Treatment of PL is essentially supportive, focusing on treatment of clinical symptoms. Ventilation is often required in the neonatal form. Patients with increasing pleural effusions may require chest tube placement, as was the case with our patient. Treatment of chylothorax may include both dietary and medical approaches. A diet consisting of medium-chain triglycerides and total parenteral nutrition have been used successfully to treat chylothorax.^[5] Conservative treatment with octreotide has been used to reduce lymphatic losses in intestinal lymphangiectasia but has not been evaluated in PL. Surgery is necessary when pleural effusion persists. ^[5]

While most patients initially experience respiratory distress, Barker et al.^[8] noted that the respiratory symptoms improved in most of the patients after infancy. Although patients improved symptomatically, imaging still showed hyperinflation and increased interstitial markings.
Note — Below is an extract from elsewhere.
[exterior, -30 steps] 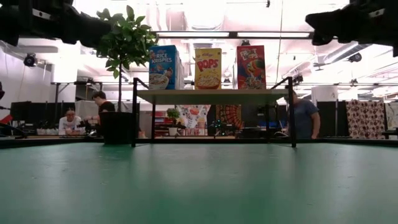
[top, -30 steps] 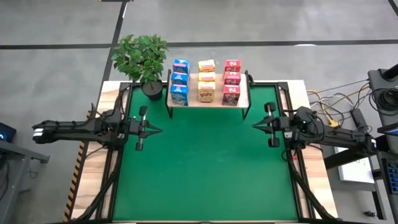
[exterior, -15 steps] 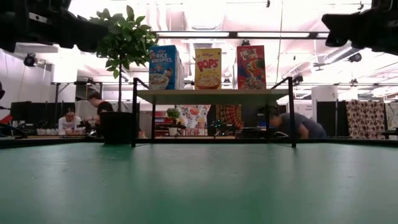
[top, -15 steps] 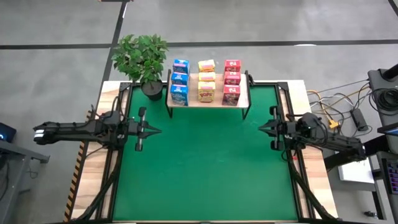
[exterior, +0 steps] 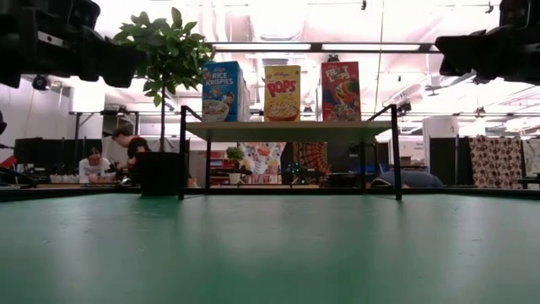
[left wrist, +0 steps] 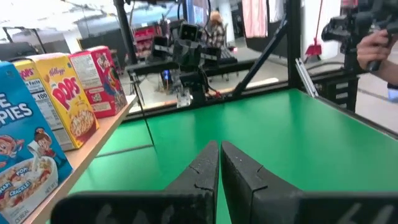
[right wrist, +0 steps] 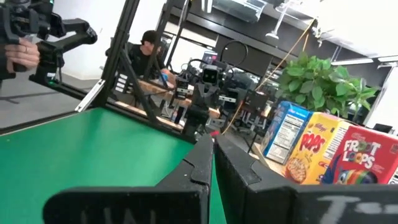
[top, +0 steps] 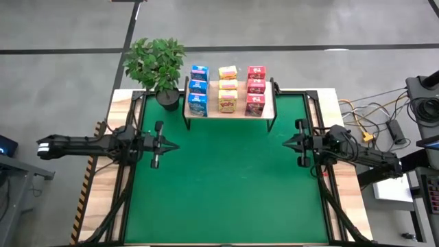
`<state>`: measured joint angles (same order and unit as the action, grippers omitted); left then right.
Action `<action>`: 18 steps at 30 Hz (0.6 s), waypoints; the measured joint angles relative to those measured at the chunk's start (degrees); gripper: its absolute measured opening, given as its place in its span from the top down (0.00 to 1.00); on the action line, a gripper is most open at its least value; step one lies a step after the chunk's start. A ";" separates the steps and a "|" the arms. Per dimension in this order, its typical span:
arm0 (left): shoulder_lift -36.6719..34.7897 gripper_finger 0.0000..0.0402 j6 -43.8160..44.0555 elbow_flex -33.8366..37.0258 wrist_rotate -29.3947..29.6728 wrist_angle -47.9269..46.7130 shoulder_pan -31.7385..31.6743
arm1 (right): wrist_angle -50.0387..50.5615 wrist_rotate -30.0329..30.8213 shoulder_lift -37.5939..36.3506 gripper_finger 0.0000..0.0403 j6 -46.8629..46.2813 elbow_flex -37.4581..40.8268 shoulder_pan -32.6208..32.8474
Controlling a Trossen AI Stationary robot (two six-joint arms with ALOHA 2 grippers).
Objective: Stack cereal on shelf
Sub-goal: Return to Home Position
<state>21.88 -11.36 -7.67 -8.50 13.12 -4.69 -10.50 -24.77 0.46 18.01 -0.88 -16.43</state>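
**At the Mat's Nine and Three: Parking Two Empty Grippers Away From a Full Shelf**

At nine o'clock on the green mat (top: 226,185), the left gripper (top: 171,144) is hanging above the surface. Its fingers are pressed together on nothing and pointing toward three. At three o'clock the right gripper (top: 285,143) is facing it, fingers likewise pressed together and empty.

At twelve o'clock the shelf (top: 212,103) is carrying the cereal boxes in three columns. The blue boxes (top: 198,89) are sitting toward eleven, the yellow boxes (top: 228,88) in the middle, and the red boxes (top: 255,88) toward one. A potted plant (top: 156,62) is standing just beside the shelf's eleven o'clock corner.

The stacking is looking finished, so only the parking seems to be remaining. Doing it well is calling for a level pull of each arm straight back toward its own side. The fingers are best kept together, with no swing toward twelve, where the shelf legs and leaves are waiting to be clipped.
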 joint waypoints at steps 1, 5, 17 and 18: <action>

Patients also had evidence of bronchitis, obstructive disease, and grew pathogenic organisms from bronchoalveolar lavage cultures. ^[8]

In conclusion, Pulmonary lymphangiectasia should be suspected when dealing with an infant with chylothorax. The preferred treatment is a conservative one, with chest tube placement, and medical management using octreotide to decrease lymphatic output. However, surgery is indicated when conservative management fails. The prognosis for infants diagnosed with PL has historically been poor however recent studies have shown that if patients can make it past infancy, then symptoms may improve. However, these patients will have lifelong sequelae after symptom improvement.